Breton fait un miracle.

Depuis quelques jours, la situation se détend un peu, notamment grâce à l’optimisme affiché de la présidente de la commission de Bruxelles, Ursula von der Leyen et à Thierry Breton, commissaire au marché intérieur qui affirme que l’Union dispose aujourd’hui de 360 millions de doses, de quoi assurer rapidement, en tout cas d’ici à l’été, la vaccination de la population de l’UE. Nous avons été assez échaudés par nos rechutes pour ne pas prendre à la lettre ce que nous dit M. Breton. Il ne suffit pas d’avoir des doses, il faut les distribuer dans tout le territoire européen et l’apporter à proximité des bénéficiaires. Pour le moment, ce n’est pas le cas. Je souligne ces aspects de la logistique parce que seule la vaccination massive nous tirera d’affaire. Si le plan Breton réussit, il deviendra notre héros.

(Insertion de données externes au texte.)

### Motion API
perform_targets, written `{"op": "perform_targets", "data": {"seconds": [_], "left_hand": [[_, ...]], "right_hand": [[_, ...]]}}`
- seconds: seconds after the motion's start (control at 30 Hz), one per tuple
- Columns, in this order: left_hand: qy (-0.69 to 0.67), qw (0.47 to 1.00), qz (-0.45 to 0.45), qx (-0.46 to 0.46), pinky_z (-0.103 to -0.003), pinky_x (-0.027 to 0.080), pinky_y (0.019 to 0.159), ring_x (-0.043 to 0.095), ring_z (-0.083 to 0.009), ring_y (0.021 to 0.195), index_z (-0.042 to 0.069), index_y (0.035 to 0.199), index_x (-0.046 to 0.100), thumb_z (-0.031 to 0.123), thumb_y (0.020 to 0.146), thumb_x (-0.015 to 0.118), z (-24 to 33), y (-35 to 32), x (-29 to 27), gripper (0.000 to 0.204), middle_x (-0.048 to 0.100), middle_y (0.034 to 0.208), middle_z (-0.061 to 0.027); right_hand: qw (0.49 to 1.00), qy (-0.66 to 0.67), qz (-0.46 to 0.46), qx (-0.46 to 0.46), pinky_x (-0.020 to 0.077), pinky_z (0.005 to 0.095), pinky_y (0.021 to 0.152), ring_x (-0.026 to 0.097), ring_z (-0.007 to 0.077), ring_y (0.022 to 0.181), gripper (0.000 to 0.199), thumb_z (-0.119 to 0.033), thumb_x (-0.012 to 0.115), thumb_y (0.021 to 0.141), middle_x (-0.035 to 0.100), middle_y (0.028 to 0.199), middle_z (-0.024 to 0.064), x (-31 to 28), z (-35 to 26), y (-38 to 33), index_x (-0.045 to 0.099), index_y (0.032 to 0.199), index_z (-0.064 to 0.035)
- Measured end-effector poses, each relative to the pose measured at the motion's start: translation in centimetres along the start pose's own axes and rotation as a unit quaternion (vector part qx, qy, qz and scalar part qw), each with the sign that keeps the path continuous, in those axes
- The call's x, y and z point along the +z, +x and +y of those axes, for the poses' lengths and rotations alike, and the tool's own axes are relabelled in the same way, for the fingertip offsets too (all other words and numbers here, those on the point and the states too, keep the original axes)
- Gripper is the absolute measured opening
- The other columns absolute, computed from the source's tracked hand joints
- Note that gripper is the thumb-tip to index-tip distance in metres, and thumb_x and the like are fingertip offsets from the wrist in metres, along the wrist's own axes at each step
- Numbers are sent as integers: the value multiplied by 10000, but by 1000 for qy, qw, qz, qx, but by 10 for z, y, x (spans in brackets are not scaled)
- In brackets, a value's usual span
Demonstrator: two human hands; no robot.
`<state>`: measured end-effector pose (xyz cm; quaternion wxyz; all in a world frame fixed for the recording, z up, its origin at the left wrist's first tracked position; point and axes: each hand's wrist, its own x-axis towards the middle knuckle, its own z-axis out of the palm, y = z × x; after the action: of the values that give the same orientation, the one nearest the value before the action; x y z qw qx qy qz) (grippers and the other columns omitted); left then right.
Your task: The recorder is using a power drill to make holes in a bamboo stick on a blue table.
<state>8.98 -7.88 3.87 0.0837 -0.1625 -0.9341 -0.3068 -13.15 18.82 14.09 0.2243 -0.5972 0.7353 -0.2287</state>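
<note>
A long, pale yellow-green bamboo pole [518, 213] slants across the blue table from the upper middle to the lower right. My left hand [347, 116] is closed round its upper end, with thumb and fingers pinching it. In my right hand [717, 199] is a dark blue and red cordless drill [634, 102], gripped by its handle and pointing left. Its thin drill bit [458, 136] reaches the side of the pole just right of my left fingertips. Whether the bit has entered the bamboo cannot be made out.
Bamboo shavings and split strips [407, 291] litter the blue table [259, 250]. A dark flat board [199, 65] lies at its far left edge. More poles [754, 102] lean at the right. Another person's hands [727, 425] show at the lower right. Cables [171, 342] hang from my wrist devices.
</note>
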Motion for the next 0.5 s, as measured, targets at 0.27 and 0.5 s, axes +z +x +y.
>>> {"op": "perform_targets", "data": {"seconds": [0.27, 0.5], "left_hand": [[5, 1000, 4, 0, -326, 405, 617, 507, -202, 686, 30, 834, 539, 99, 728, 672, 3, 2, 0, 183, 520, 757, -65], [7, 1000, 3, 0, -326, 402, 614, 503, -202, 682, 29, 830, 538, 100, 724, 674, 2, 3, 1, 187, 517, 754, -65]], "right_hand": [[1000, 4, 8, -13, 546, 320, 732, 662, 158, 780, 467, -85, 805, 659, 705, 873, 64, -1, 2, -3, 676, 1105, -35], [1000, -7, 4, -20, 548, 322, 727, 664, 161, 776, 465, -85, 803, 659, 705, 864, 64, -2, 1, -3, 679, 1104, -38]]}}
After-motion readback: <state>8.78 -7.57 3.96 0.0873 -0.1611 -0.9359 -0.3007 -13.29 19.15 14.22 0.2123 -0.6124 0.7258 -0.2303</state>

Approvisionner les pharmacies.

Car il faut mettre en parallèle la vaccination et le sommet de la crise sanitaire que nous avons atteint et, peut-être, dépassé. Les polémiques avec arrière-pensées électorales sont devenues un exercice insupportable. Ni le couvre-feu ni le semi-confinement ne sont capables de donner un répit aux hôpitaux, de réduire sensiblement le nombre de cas de contamination, ou le nombre des hospitalisations. Le monde a conçu des vaccins en un an (un exploit historique) et, au bout de trois mois, on constate une pénurie de doses (un échec historique). Il n’y a rien là de surprenant : nous sommes allés sur la Lune, nous avons beaucoup de mal à donner un emploi à un chômeur. Pour vacciner sérieusement, il faut des centaines de millions de doses et des dizaines de milliers d’infirmières et de médecins. Jusqu’à aujourd’hui, les pharmacies, autorisées à vacciner avec AstraZeneca n’ont pas commencé à vacciner. Pourtant, la pharmacie est un lieu sanitaire idéal, elle est proche du patient qui, dans la majorité des cas, peut s’y rendre à pied, et elle est en lien avec le médecin familial.

Le gazon n’est pas plus vert chez les autres.

Une politique d’abondance de doses, qui serait applicable dès avril si l’on entend bien M. Breton, nous eût évité les débats incessants sur ce qu’il fallait faire ou ne pas faire. Si on avait dit au gouvernement ce qui l’attendait, à savoir trois vagues épidémiques successives,  il aurait peut-être rendu son tablier. C’est pourquoi les jugements sur ses hésitations, sur la pertinence des mesures qu’il a adoptées, sur le refus, en janvier, de M. Macron de confiner n’ont qu’une portée électorale. Rien ne prouve qu’un autre gouvernement n’aurait pas pris les mêmes décisions, ou qu’il n’aurait pas aggravé la crise par quelque geste intempestif. À noter, pour contribuer à la justice, que les pays qui s’en sortent le mieux du point de vue de la vaccination, par exemple les États-Unis et le Royaume-Uni, ont quand même une mortalité plus élevée que la nôtre et commencent eux aussi à souffrir de la pénurie de vaccin.

Les Américains, engagés dans une politique rapide de rapprochement avec l’Europe, se gardent bien de lui adresser des reproches. Le Premier ministre britannique, Boris Johnson, dans ses fréquents accès de populisme, estime que, grâce au Brexit, son pays se débrouille mieux que les pays de l’UE. Vite dit et pas prouvé. Dans cette affaire, le rôle joué par AstraZeneca a fait l’objet de menaces de la part d’Ursula von der Leyden qui lui reproche, en gros, d’avoir favorisé ses ventes au Royaume-Uni au détriment de l’UE, après avoir prolongé les délais de mise du vaccin à la disposition des pays qui l’avaient commandé. L’Europe s’occupera de la firme quand la poussière sera retombée sur la mêlée épidémique la plus grave depuis 1918.